Cesare Fabbri est mis à l'honneur dans l'exposition The Flying Carpet à la Fondation A Stichting. C'est la première fois que le travail du photographe italien est exposé dans les locaux des anciennes usines Bata et c'est avec plaisir que j'ai découvert et le lieu et l'univers de l'artiste.
La visite s'articule autour de trois séries de photographies et associe le verbe à l'image dans la mesure où une citation littéraire enrichit et invite chaque fois l'œil du visiteur à la découverte du travail. Les tirages se déclinent en noir et blanc et en couleur et Cesare Fabbri nous offre sa narration de l'Italie par le biais de clichés tirés entre 2005 et 2016. Les lieux figés sur papier sont authentiques et présentés en l'état, une façon de mettre en évidence la qualité artistique et la poésie des "choses vraies" qui n'est pas sans rappeler les codes stylistiques du cinéma néo-réaliste italien d'après-guerre.

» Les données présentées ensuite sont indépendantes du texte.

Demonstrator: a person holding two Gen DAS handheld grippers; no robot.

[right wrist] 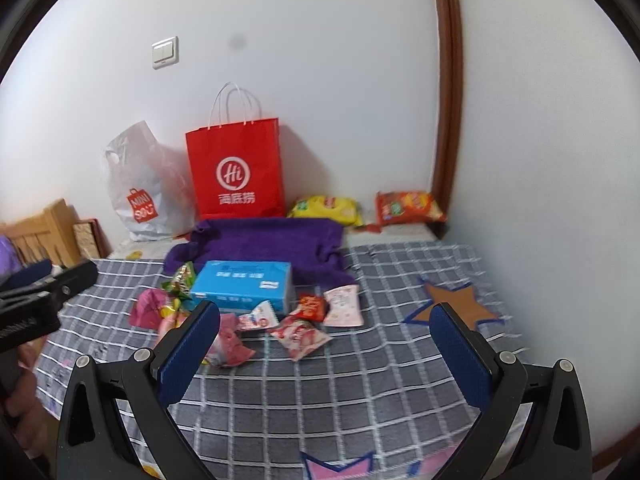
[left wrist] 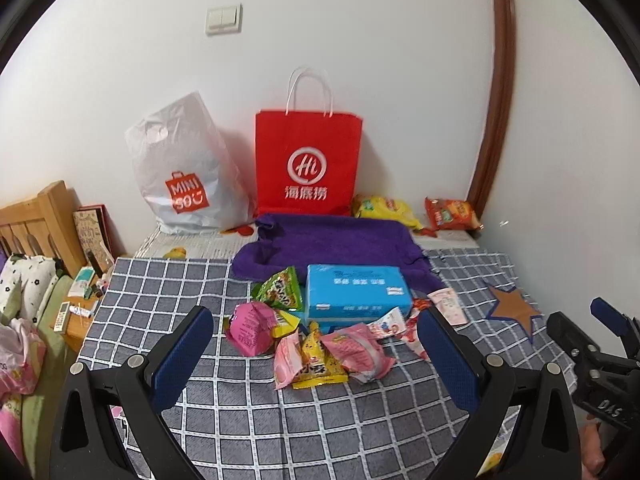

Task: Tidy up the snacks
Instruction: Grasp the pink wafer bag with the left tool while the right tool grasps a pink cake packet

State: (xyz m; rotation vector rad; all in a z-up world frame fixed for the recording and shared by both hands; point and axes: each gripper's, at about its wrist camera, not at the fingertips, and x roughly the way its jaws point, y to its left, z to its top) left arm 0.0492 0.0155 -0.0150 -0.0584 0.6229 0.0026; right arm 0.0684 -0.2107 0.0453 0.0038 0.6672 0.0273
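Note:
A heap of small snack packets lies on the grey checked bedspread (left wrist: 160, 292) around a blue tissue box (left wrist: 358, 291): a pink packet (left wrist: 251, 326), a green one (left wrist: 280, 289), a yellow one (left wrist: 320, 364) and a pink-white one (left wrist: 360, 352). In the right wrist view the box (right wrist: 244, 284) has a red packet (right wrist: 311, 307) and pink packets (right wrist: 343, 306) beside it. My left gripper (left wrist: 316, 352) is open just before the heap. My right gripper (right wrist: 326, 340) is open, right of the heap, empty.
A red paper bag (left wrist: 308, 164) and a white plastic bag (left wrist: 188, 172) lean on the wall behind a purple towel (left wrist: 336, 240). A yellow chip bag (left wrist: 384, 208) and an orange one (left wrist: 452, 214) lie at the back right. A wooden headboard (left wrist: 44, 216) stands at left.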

Orlando, la première collection de tirages, s'inspire du héros du poème épique éponyme qui, à la découverte des initiales de sa bien-aimée entrelacées à celles de son amant sur le tronc d'un arbre, perdit la raison. La série se compose de 21 photographies prises dans le nord de la Toscane. Cesare Fabbri tourne son objectif vers les arbres qui peuplent la forêt de Garfagnana et immortalise ceux dont l'écorce est gravée d'initiales. Cet "alphabet" anonyme, que l'on a coutume d'associer aux déclarations d'amour, est photographié frontalement et en gros plan. Par ce procédé, Cesare Fabbri isole le signe incrusté et le répertorie à l'instar de la syntaxe proposée par le photographe américain Lee Friedlander dans son livre Letters from the People.
L'accrochage des tirages renforce la ressemblance formelle des images. L'émotion esthétique est intense et l'écorce de l'arbre rappelle la peau scarifiée. Les gros plans personnifient les troncs et l'inscription devient cicatrice sur et dans leur chair.
The Flying Carpet réunit une série de clichés surprenants qui, bien que très construits, semblent avoir été saisis sur le vif. Les photographies documentent les chemins et les routes d'Emilie-Romagne et de Sardaigne et prolongent le regard du photographe sur le paysage vu et vécu au quotidien. D'aucuns trouveront peut-être les photographies quelconques mais c'est leur simplicité apparente qui les rend belles et la magie s'opère quand l'obturateur fige le mouvement implicite de l'objet dans le décor inhabité. Les couleurs semblent délavées par le soleil ou passées par le temps et cette impression donne aux clichés une qualité proche de celle du documentaire.
L'exposition s'intitule The Flying Carpet et on comprend mieux, en lisant l’essai de Jean-Paul Deridder, directeur de la fondation, le pourquoi de ce titre mystérieux qui est aussi celui de la série: "drôle de drone, moyen de locomotion symbolique et fantastique, le tapis volant, permet de survoler le monde, de le représenter. Avec ses images photographiques enchanteresses, presque solitaires, Cesare Fabbri cherche la géométrie appropriée pour décrire le monde, non sans un certain humour, en en rassemblant, chose après chose, les fragments, les éclats, les brisures."
La troisième série en noir et blanc est la plus récente et a été réalisée alors que Cesare Fabbri sillonnait la Sardaigne. Les images ont été prises à la chambre photographique 8x10 et cartographient un paysage aride où vestiges anciens côtoient des sites modernes à l'abandon... Les clichés sont plus statiques et ils mettent en scène les hommes qui ont contribué à façonner le territoire.
Même si Sardaigne est plus "habitée", il n'en demeure pas moins que la présence humaine est décelable en filigrane tant dans la série Orlando que dans The Flying Carpet...
A mon sens, les photographies présentées dans The Flying Carpet offrent une clé de lecture pour comprendre l'impact de l'homme sur son environnement. Si tel est le cas, la note finale de Cesare Fabbri dans le livre publié à l'occasion de l'exposition n'en est que plus pertinente: "parfois, le familier devient invisible. Les photographies nous permettent de découvrir et de voir pour la toute première fois ce qui était juste devant nos yeux."
Fondation A Stichting, Avenue Van Volxem 304, B-1190 Bruxelles, Belgique. Jusqu'au 26 mars 2017.